More and more Margaret wasn’t home and one day, I found her with another man. Bring on the worst of times.

I saw less of her at Simon Fraser. She had discovered a cause, and that cause was Amchitka.

Amchitka is a volcanic, tectonically unstable island in the Aleutian Islands. Amchitka was the last great underground American test site for nuclear weapons. In 1971, the United States was planning the largest such test ever: the Cannikin test. This particular test was highly controversial. Environmental groups feared that the Cannikin explosion would cause earthquakes and tsunamis along the B.C. coast and large protests were held, some organized by Simon Fraser students and profs.

SFU LibraryMy last conversation with Margaret at Simon Fraser was about Amchitka. She did all the talking. It was a short conversation. I had run into her as I came out of the library. She talked about the massive demonstration against the Cannikin test at the Blaine border crossing and how exciting that had been, and continued on her way.

It had been some time since I had last seen her. I asked around, only to learn that she was in the hospital. I went to see her, picking a bunch of flowers on the way. It was the afternoon. She was asleep. There were no other visitors. I left the flowers on the table next to her bed and returned that evening. Again, I was the only visitor.

She asked about the flowers. It was like meeting again for the very first time.

We were just getting re-acquainted when a nurse appeared to say visiting hours were over. I hated to leave, and Margaret may not have wanted to see me go because I was not out the door when the nurse asked me to wait outside.

A few minutes later she came out of Margaret’s room and told me “you can go back in, but don’t tell anybody and be quiet.”

The nurse had dimmed the lights. For the first time in a long time we held hands and talked until she fell asleep.

The worst’s of times got a little less worst and then she left. She got better, got on a plane and went home. The Americans went ahead with the Cannikin test.

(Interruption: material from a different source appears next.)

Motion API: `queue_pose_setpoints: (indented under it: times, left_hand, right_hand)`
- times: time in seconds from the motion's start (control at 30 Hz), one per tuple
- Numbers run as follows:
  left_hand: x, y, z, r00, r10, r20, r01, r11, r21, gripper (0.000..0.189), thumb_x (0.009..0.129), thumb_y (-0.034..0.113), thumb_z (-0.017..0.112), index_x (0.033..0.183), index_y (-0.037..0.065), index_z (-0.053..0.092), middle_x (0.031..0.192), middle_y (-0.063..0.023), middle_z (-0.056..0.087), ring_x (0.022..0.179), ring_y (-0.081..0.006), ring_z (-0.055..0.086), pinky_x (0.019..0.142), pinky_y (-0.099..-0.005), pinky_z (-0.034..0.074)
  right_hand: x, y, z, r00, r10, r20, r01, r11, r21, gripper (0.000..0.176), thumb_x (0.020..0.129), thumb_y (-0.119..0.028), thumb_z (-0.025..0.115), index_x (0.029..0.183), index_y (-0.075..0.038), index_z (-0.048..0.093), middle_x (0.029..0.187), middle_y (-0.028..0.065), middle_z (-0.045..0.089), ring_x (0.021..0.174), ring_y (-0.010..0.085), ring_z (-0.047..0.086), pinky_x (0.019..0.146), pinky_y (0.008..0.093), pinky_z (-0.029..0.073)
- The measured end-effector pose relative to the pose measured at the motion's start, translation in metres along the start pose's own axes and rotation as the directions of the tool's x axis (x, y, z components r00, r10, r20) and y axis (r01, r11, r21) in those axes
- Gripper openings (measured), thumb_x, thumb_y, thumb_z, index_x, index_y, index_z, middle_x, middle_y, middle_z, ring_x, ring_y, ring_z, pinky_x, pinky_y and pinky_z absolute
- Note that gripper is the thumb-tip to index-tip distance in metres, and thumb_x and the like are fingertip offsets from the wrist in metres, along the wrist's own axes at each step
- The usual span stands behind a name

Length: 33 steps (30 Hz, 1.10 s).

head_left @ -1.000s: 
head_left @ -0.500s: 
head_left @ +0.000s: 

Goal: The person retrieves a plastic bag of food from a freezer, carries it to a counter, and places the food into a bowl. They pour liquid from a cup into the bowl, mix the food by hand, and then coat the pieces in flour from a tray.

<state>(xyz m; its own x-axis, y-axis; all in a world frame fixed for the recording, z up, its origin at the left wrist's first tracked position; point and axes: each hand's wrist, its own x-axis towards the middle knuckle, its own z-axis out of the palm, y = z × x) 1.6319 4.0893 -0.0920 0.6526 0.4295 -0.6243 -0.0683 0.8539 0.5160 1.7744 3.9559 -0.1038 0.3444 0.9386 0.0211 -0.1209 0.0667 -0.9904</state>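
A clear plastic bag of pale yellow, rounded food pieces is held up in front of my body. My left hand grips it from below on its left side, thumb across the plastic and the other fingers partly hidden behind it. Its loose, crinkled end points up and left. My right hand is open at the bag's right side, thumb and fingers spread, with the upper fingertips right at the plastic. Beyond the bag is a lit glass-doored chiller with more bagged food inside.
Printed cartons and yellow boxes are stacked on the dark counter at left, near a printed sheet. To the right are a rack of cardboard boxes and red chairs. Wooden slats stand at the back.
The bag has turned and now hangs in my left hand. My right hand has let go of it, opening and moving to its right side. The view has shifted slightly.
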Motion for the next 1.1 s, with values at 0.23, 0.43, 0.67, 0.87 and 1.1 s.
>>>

They said that the big explosion on Amchitka did not cause any collateral damage, but don’t tell me that.

Margaret was first attracted to me because I was none-threatening. I lost some of that appeal when I was not threatening enough.

The violence that was done to Margaret changed her in ways she may not have expected, in ways I did not expect and would only begin to understand when it was too late.

Did the violence — although not of the type and on the scale of the violence done to her — change me?

It may not have changed me, but it definitely marked me. If not, why am I writing about it as if it all happened yesterday?